About this exercise:
Below is some data. Retype exactly the lines starting at the one with "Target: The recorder" and ending at the one with "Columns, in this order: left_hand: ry".

BEGIN Information shown

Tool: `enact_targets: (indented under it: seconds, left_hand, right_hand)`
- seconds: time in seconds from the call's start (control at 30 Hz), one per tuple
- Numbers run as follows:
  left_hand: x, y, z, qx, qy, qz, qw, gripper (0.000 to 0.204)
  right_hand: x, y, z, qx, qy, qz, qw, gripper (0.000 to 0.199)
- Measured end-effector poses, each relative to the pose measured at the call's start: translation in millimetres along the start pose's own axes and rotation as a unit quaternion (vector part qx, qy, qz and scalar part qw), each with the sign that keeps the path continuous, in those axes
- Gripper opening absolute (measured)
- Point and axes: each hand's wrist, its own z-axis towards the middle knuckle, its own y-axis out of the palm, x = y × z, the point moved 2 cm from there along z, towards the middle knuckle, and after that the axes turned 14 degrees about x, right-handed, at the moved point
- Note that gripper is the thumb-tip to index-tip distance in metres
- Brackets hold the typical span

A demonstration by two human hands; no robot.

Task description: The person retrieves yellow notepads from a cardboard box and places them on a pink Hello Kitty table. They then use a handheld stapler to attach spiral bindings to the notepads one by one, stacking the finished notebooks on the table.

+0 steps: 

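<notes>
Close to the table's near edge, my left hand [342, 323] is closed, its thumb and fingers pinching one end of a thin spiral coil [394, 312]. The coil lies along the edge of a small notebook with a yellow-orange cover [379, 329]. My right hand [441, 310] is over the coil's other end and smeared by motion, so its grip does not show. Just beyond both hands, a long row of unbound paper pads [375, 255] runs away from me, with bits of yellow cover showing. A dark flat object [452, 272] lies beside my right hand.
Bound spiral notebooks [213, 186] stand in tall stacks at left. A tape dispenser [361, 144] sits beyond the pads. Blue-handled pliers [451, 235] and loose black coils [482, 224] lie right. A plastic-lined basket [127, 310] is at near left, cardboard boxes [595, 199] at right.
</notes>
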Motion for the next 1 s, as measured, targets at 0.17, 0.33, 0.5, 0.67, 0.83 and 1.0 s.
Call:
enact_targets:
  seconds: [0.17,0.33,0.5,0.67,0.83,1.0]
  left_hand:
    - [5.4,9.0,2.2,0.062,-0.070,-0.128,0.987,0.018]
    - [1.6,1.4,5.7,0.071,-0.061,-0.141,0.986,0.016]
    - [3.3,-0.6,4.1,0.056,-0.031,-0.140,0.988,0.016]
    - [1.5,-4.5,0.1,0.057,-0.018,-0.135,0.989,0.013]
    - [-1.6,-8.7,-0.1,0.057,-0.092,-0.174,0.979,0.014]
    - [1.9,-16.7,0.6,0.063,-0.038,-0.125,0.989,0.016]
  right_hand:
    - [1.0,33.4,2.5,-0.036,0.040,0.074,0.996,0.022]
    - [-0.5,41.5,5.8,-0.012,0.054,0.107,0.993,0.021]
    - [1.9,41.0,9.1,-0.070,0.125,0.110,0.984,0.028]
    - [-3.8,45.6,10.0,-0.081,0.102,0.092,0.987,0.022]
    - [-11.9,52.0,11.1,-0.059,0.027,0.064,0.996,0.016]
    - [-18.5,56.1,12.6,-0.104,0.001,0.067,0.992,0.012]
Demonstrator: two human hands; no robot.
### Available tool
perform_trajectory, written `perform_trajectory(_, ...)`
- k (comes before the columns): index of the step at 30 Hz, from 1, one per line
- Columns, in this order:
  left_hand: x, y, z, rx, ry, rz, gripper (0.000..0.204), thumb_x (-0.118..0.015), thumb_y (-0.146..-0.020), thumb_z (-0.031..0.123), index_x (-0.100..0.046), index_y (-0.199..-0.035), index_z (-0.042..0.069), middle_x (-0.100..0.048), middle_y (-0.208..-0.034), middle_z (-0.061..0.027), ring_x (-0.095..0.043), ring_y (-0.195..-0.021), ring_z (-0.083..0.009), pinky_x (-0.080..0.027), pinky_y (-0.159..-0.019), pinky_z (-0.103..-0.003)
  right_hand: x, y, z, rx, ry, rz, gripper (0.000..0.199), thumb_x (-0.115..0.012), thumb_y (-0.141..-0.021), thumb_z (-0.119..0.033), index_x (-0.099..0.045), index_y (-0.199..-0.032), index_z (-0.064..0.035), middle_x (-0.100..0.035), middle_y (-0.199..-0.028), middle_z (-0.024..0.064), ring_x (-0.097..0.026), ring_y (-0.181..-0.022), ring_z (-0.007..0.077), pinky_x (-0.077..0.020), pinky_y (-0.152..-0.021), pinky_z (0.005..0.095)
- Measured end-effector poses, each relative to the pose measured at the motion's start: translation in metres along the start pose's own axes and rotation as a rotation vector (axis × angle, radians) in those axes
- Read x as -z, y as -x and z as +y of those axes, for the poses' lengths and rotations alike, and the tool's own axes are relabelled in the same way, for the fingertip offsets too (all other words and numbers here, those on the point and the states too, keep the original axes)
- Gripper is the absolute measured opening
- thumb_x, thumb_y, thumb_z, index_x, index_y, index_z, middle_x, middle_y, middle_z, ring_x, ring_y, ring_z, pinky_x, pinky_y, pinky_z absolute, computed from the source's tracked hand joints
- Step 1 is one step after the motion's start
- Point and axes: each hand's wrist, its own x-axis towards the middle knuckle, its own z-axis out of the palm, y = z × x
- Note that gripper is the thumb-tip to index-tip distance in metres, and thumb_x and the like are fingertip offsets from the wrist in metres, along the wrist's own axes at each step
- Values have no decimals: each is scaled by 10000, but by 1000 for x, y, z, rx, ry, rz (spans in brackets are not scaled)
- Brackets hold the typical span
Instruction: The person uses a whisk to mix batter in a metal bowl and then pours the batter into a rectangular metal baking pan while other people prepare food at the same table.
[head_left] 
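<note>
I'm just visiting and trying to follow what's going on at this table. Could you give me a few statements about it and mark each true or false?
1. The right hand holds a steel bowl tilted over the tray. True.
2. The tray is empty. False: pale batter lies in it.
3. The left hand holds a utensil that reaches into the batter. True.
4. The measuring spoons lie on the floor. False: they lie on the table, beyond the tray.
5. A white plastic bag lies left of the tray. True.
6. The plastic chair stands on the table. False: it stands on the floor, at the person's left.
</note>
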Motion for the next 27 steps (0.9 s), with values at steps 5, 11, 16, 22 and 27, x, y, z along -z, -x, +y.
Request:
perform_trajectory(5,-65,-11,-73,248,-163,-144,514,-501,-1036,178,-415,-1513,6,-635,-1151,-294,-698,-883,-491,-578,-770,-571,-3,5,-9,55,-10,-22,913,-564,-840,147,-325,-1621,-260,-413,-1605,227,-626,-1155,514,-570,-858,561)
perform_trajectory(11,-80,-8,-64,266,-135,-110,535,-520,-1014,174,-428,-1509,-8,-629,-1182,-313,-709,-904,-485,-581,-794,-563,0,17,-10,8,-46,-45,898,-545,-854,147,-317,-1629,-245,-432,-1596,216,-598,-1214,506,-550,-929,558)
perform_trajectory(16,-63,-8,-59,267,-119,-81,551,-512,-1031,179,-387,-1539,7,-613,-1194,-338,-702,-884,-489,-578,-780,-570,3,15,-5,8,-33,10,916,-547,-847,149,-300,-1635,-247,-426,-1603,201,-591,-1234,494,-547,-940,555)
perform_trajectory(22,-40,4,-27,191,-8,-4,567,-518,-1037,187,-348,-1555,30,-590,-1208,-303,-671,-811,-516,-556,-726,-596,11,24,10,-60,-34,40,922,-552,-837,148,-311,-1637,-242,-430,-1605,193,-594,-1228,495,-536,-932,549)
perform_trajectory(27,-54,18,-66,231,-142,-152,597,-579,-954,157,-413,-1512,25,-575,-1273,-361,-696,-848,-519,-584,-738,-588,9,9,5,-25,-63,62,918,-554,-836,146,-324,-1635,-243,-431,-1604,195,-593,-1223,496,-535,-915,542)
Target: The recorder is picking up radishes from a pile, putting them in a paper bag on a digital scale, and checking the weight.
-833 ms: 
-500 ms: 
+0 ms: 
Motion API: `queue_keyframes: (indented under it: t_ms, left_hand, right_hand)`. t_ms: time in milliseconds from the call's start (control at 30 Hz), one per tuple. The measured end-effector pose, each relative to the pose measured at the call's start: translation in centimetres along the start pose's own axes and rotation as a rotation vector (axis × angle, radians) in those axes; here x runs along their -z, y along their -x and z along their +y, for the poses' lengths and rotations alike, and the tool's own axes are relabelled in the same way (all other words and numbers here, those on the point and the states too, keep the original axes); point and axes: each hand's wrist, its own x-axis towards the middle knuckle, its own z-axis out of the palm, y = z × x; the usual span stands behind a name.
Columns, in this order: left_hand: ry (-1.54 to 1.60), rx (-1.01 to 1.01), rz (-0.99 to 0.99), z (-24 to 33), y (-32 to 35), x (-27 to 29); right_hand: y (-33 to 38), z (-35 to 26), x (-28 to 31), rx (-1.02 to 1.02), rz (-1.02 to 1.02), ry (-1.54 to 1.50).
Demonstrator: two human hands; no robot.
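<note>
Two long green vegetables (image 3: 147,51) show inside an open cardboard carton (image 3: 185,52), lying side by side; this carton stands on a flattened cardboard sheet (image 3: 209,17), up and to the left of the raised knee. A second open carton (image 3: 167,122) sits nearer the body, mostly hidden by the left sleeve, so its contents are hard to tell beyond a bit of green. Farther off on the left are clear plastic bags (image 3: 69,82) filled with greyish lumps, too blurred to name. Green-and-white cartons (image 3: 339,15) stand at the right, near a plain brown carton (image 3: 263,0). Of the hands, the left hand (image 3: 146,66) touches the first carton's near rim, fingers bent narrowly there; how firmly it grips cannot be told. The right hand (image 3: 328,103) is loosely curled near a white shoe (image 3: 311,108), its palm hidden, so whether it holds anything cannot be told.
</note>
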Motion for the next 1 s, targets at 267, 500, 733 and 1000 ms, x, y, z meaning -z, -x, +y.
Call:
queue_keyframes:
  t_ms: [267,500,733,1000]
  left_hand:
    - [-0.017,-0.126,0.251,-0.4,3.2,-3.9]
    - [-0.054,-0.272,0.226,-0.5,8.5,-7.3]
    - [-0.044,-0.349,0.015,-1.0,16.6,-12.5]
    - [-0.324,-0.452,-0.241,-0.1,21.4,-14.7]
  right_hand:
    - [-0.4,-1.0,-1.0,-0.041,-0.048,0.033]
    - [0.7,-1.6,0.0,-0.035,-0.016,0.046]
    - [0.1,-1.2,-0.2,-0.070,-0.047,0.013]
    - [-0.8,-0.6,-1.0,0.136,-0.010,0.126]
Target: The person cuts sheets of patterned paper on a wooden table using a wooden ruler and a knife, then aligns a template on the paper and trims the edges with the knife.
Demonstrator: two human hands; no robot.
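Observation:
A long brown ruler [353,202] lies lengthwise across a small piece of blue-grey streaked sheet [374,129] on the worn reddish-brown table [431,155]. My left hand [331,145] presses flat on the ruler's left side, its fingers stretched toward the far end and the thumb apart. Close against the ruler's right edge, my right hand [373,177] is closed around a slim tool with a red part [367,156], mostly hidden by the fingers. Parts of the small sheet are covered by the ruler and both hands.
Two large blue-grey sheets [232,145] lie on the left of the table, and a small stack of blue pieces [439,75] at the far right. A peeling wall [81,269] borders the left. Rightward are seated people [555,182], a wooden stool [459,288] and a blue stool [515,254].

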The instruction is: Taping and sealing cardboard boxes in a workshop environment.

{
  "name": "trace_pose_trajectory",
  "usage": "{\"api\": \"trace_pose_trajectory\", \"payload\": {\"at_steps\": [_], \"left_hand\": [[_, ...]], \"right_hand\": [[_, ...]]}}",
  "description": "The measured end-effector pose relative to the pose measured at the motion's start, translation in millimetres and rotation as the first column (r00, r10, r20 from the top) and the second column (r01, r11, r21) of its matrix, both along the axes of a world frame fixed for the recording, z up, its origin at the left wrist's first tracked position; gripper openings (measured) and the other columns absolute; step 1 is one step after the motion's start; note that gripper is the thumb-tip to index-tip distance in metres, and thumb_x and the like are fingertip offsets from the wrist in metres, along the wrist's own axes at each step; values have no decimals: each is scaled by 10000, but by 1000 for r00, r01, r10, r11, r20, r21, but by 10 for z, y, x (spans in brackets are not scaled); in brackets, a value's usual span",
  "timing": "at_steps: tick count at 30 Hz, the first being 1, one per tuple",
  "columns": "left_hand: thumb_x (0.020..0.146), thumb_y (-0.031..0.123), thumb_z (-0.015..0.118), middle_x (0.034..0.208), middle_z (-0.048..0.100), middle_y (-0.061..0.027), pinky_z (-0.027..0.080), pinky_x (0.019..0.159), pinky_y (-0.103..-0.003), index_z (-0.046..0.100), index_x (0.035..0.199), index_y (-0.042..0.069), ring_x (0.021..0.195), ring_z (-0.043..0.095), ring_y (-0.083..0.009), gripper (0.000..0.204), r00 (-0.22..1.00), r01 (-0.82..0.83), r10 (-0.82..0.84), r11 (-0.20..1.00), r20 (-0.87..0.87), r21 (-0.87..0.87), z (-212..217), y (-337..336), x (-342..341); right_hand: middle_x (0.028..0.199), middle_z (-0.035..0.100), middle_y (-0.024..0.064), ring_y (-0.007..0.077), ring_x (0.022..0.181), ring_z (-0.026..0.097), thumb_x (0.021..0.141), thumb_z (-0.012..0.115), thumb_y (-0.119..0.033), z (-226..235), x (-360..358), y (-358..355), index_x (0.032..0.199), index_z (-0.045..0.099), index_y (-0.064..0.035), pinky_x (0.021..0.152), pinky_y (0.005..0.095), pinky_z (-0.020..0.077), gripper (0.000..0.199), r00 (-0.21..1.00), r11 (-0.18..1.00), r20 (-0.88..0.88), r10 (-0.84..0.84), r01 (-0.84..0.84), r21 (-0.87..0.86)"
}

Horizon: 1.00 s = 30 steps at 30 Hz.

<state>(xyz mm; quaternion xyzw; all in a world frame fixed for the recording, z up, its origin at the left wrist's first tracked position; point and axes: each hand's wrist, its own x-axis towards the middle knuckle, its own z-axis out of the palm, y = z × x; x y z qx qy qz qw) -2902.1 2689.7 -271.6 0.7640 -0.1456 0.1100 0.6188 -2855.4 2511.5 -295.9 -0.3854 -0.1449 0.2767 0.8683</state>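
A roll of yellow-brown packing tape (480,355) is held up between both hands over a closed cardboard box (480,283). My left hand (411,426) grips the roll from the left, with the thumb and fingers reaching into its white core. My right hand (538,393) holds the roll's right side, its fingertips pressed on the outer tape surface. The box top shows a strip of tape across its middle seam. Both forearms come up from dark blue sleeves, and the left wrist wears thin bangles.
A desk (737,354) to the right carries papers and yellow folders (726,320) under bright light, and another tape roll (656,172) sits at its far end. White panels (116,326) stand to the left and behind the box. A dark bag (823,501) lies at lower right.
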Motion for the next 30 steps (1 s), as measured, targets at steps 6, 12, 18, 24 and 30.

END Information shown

Task output:
Target: The recorder is picking up radishes from a pile, putting them in a paper bag on a digital scale, and checking the weight.
-833 ms: 
-500 ms: 
+0 ms: 
Motion API: `queue_keyframes: (indented under it: t_ms, left_hand, right_hand)`. t_ms: time in milliseconds from the call's start (control at 30 Hz), one per tuple. The measured end-effector pose, each relative to the pose measured at the call's start: translation in centimetres along the start pose's own axes and rotation as a rotation vector (axis × angle, radians) in those axes; here x runs along their -z, y along their -x and z along their +y, for the poses' lengths and rotations alike, and the tool's own axes are relabelled in the same way (all other words and numbers here, those on the point and the states too, keep the original axes); point and axes: each hand's wrist, its own x-axis towards the middle knuckle, its own z-axis out of the palm, y = z × x; the usual span stands behind a name.
Columns, in this order: left_hand: ry (-1.54 to 1.60), rx (-1.01 to 1.01), rz (-0.99 to 0.99), z (-24 to 33), y (-32 to 35), x (-27 to 29); right_hand: y (-33 to 38), z (-35 to 26), x (-28 to 31), rx (-1.02 to 1.02), rz (-1.02 to 1.02), ry (-1.54 to 1.50).

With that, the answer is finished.